▸ Exercise: Your job is to copy every line in the material containing the word "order".

-- Opening Marker --

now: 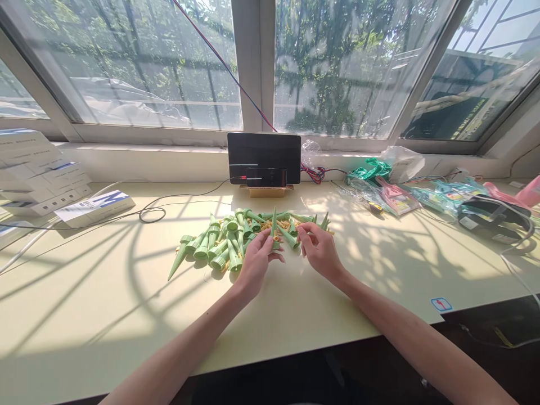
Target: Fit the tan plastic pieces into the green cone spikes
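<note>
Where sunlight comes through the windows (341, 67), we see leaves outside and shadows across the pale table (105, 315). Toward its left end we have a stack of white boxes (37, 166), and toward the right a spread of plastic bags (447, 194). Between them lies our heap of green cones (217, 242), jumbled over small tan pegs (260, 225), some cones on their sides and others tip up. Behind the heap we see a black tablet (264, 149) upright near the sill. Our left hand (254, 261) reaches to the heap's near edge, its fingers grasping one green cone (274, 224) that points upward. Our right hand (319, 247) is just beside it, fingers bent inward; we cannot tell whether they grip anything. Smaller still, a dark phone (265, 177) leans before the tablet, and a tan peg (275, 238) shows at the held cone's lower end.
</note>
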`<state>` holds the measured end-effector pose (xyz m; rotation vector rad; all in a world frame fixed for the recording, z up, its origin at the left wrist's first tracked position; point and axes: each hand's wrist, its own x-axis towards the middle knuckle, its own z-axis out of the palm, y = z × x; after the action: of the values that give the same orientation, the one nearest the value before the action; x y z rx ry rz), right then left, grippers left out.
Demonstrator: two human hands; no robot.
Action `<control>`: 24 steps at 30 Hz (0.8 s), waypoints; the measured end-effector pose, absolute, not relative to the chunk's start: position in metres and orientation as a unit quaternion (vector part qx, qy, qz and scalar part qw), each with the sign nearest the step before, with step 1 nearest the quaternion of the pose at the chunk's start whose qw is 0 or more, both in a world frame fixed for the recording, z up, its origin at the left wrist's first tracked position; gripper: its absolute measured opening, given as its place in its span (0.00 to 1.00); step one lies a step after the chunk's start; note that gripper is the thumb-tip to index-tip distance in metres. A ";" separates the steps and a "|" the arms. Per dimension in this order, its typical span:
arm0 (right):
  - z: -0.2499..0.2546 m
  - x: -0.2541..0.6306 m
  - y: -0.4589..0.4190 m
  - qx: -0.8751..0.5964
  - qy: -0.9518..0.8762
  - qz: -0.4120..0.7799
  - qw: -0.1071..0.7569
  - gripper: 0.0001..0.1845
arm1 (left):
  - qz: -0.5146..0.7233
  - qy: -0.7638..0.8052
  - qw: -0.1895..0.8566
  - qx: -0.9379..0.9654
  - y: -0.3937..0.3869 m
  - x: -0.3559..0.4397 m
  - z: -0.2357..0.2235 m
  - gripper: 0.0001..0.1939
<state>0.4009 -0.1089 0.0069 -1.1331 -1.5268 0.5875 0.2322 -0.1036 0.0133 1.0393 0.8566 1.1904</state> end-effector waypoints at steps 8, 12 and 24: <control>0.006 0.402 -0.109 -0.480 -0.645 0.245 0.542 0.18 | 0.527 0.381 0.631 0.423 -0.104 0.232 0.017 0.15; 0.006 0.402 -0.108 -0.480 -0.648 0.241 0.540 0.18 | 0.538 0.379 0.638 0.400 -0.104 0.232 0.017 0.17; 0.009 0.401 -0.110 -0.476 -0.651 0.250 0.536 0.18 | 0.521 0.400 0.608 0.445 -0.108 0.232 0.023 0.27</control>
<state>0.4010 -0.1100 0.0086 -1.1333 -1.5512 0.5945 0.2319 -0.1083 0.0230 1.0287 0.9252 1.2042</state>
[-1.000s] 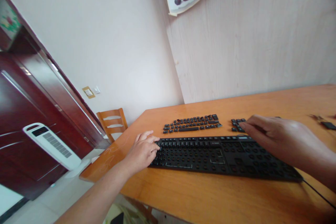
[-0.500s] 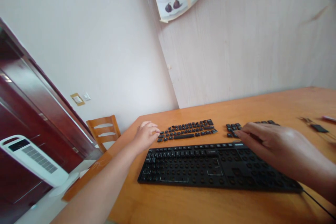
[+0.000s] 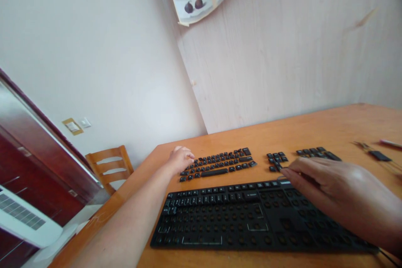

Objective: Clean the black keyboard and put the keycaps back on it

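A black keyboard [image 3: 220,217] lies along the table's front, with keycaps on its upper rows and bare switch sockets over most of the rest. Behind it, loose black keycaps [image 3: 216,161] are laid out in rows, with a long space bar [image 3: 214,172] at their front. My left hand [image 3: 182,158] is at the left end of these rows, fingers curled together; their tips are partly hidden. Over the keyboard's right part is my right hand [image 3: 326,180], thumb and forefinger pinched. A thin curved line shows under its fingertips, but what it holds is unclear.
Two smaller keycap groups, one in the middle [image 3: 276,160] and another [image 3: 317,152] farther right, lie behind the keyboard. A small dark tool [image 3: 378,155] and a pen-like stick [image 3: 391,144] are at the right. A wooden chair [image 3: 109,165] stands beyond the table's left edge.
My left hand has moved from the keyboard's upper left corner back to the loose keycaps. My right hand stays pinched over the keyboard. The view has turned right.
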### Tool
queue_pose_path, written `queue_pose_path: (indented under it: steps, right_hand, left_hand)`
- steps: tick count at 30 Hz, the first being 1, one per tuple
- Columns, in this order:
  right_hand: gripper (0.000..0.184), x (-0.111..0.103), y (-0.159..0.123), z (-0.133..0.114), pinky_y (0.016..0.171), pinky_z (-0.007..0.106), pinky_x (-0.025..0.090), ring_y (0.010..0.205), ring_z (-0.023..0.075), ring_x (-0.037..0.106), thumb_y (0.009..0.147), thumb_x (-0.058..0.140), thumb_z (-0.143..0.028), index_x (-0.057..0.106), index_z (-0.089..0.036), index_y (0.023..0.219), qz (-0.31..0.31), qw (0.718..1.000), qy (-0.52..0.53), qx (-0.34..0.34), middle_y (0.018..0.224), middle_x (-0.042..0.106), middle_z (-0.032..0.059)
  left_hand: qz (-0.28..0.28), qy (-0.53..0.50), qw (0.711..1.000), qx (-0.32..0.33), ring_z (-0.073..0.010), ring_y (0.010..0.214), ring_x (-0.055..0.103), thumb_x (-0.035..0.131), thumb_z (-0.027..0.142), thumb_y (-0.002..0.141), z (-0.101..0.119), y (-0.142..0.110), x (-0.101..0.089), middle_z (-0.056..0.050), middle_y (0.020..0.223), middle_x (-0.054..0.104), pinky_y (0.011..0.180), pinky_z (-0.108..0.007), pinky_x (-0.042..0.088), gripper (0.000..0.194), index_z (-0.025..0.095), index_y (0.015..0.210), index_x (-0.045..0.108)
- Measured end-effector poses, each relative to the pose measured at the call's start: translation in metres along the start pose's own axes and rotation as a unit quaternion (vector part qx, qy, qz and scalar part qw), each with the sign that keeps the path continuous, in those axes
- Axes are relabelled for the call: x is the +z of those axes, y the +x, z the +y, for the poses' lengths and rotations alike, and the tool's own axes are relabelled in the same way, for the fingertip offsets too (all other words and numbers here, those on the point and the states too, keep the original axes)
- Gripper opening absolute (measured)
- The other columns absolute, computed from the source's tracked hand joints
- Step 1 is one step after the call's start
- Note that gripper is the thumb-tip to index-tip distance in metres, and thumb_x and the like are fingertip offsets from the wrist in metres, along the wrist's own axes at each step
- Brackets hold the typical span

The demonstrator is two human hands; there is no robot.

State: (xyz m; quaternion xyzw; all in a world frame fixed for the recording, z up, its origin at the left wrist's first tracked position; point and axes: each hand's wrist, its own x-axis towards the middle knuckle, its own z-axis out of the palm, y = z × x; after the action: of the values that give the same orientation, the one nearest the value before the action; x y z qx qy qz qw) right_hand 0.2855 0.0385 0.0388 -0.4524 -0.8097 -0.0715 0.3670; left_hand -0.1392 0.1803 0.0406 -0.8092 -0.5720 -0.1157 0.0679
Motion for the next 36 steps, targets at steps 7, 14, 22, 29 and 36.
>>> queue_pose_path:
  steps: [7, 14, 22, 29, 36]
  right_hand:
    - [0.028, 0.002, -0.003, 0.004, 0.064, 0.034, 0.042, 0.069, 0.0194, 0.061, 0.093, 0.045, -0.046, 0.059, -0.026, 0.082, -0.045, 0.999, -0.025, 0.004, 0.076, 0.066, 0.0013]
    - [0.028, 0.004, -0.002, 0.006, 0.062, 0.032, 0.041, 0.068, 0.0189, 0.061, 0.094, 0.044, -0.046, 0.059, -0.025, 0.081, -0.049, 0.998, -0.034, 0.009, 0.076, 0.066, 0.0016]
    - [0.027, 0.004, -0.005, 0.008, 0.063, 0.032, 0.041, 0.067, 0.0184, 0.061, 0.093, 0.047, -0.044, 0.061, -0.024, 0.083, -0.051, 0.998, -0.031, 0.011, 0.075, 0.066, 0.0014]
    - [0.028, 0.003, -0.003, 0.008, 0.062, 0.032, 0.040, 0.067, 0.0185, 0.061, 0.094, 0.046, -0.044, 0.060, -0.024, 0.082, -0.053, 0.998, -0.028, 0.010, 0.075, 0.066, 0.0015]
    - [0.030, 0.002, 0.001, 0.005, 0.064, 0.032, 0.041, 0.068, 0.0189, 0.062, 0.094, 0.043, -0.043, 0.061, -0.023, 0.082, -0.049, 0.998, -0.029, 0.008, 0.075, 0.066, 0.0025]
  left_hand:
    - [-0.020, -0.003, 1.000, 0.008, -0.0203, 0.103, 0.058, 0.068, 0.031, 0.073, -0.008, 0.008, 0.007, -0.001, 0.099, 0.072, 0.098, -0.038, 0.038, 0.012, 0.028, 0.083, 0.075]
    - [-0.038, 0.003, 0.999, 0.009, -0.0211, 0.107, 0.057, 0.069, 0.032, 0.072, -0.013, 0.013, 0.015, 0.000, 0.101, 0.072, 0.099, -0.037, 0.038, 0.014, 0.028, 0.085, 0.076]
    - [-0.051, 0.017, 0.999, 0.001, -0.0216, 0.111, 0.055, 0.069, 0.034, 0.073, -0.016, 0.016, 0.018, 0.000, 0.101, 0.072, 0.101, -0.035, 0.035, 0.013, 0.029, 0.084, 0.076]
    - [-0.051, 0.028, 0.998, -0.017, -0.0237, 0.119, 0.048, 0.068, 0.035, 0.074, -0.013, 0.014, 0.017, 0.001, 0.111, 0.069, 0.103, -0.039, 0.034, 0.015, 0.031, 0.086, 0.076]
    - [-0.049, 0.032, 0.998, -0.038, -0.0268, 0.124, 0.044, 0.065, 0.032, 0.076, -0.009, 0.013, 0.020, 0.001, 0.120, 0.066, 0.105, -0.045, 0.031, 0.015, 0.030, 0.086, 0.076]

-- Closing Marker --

▸ Response to this exercise:
Action `<control>`: 24 steps at 30 Hz (0.8 s), waypoints; the measured end-effector pose, absolute, not relative to the chunk's start: position in metres and orientation as a unit quaternion (vector part qx, qy, qz and scalar part qw), each with the sign nearest the step before, with step 1 nearest the quaternion of the pose at the chunk's start whose qw is 0 or more, both in a world frame fixed for the recording, z up, its origin at the left wrist's first tracked position; gripper: its absolute measured opening, given as its place in its span (0.00 to 1.00); step one lies a step after the chunk's start; note that gripper is the thumb-tip to index-tip distance in metres. A ";" separates the steps and a "|" the arms. Per dimension in this order, its typical span:
- Columns, in this order:

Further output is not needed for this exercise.